Using paper substrates not only helps designers meet the principles of Design for Environment but also offers a substrate with a highly flexible nature that degrades minimally.
Plasma Metallization
Researchers are also using another process with promising results. This is the plasma metallization process that allows paper to function as a printed circuit board. With plasma metallization, researchers used plasma spray heads to spray powdered conductive metal at high pressure onto a base material already coated with silver paste. The hot plasma jets melt the conductive metal to enable it to combine with the silver base, forming a highly conductive substrate.

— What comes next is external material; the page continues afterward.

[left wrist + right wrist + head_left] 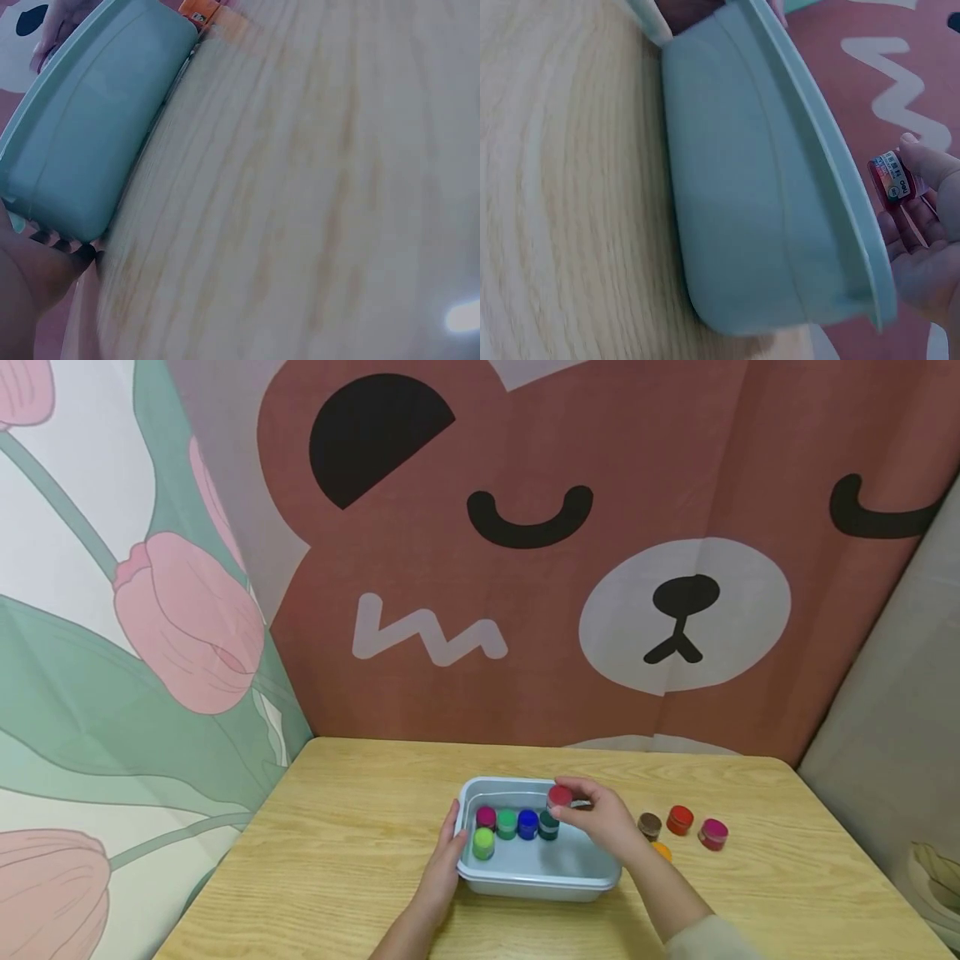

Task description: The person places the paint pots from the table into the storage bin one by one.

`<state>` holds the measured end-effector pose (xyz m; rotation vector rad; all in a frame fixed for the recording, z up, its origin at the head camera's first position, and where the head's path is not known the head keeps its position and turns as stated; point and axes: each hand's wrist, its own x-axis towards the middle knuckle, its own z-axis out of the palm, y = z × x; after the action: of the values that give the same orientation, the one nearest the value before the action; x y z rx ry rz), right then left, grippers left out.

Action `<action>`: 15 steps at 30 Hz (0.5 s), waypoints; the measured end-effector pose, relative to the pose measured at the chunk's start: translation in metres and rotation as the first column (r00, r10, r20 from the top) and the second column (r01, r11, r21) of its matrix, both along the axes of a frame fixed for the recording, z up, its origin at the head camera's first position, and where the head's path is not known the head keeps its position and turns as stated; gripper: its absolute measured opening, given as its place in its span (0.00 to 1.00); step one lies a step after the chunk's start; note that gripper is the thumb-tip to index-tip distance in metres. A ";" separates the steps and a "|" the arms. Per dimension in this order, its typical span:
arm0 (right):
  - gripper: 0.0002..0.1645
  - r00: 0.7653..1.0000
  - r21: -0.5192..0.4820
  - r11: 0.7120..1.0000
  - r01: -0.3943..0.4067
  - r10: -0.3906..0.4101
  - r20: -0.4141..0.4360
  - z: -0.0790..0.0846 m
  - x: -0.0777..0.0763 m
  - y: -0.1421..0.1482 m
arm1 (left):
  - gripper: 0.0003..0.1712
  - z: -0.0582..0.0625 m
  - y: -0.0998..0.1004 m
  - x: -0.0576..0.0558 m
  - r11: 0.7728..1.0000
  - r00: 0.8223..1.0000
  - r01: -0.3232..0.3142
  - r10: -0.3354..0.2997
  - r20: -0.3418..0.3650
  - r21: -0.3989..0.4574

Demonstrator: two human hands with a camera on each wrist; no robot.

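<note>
A pale blue plastic tub (540, 884) sits on the table. My left hand (442, 868) grips its left end, thumb by the rim and fingers along the outer wall; the left wrist view shows that hand (37, 274) at the tub's lower corner. Over the tub's back right part, my right hand (600, 814) pinches a small red-lidded paint jar (559, 797). Its printed label shows on the jar (894, 178) in the right wrist view. Inside the tub stand a magenta jar (486, 817), a green jar (507, 824), a blue jar (528, 824), a dark green jar (549, 827) and a lime jar (483, 843).
Right of the tub on the wooden table (337, 827) stand a brown jar (649, 827), a red jar (680, 820), a magenta jar (713, 834) and an orange jar (662, 850), partly behind the right forearm. A printed bear curtain (420, 693) hangs behind the table.
</note>
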<state>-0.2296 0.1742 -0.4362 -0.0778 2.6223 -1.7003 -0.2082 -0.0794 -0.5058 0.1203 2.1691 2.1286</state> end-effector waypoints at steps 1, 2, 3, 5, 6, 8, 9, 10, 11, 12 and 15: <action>0.31 1.000 0.001 1.000 -0.006 0.006 0.000 -0.001 -0.001 -0.004 | 0.34 0.000 0.000 0.000 1.000 1.000 0.000 0.000 0.004 -0.001; 0.30 1.000 0.000 1.000 -0.012 0.012 -0.002 -0.002 -0.001 -0.007 | 0.34 0.000 0.000 0.000 1.000 1.000 0.000 0.000 0.005 -0.001; 0.29 1.000 -0.001 1.000 -0.028 0.028 -0.012 -0.002 -0.002 -0.011 | 0.34 0.000 0.000 0.000 1.000 1.000 0.001 -0.001 0.006 -0.001; 0.29 0.999 -0.017 0.998 -0.052 0.052 -0.018 -0.004 -0.003 -0.017 | 0.34 0.000 0.000 0.000 1.000 1.000 0.001 -0.001 0.007 -0.008; 0.29 0.998 -0.019 0.998 -0.059 0.059 -0.020 -0.006 -0.004 -0.020 | 0.34 0.000 0.000 0.001 1.000 1.000 0.000 0.000 0.008 -0.013; 0.29 0.998 -0.009 0.998 -0.067 0.066 -0.016 -0.009 -0.005 -0.025 | 0.34 0.000 0.000 0.001 1.000 1.000 -0.001 0.001 0.011 -0.020; 0.28 0.998 0.004 0.998 -0.068 0.068 -0.017 -0.011 -0.006 -0.028 | 0.34 0.000 0.000 0.001 1.000 1.000 -0.001 0.002 0.014 -0.024; 0.28 0.998 0.020 0.998 -0.067 0.068 -0.017 -0.012 -0.007 -0.030 | 0.34 0.000 0.000 0.001 1.000 1.000 -0.002 0.002 0.015 -0.025; 0.28 0.998 0.044 0.997 -0.064 0.065 -0.017 -0.014 -0.008 -0.033 | 0.34 0.000 0.000 0.001 1.000 1.000 0.000 0.000 0.017 -0.026; 0.28 0.997 0.062 0.996 -0.070 0.071 -0.022 -0.016 -0.009 -0.034 | 0.34 0.001 0.000 0.000 1.000 1.000 0.001 -0.001 0.020 -0.026; 0.27 0.992 0.073 0.990 -0.117 0.121 -0.044 -0.020 -0.011 -0.039 | 0.34 0.001 0.000 0.000 1.000 1.000 0.006 -0.005 0.025 -0.026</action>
<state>-0.2405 0.1356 -0.4559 -0.2723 2.6490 -1.5879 -0.2081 -0.0792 -0.5048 0.0965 2.1788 2.0871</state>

Initial experiments with plasma metallization allowed flexible printed circuits to be produced in limited quantities. Paper substrates coated with a lightweight metal cost less than substrates made of standard polyimide while exhibiting exceptional load-bearing capacity and strength. Using a flexible base material allows more creativity for designers as such researchers are showcasing the plasma metallization technique for the production of gadgets like electronic posters and postcards.
Future Applications
Researchers are continuing their work on paper PCB technology, especially on using it for large-scale production. The possibilities are endless, for instance, boards that you can easily fold, trim with scissors, or even form three-dimensional structures with military and/or medical applications.
All types of industries can benefit from these lightweight, biodegradable printed circuit boards. Manufacturers can easily make micro-sized electromechanical devices, such as ink jet-printed RFID tags, sensors printed with conductive inks, integrated printed waveguides, and other printed or embedded electronic components.
Conclusion
PCB Trace Technologies Inc. envisages that paper PCBs may not yet be suitable for computer motherboards or graphic cards. Rather, these disposable boards will be useful for wireless sensor networks and IoDT or the Internet of Disposable Things. At present, the industry is using such devices for evaluating human health, monitoring environmental conditions, tracking shipments in logistics, monitoring food and grocery systems, surveillance in the military, and in delivery systems. Moreover, as paper PCBs are susceptible to humidity, affecting their active use and shelf-life, they will need additional packaging care during shipment. While traditional electronic equipment is already susceptible to water damage, it could be disastrously messy for paper PCBs.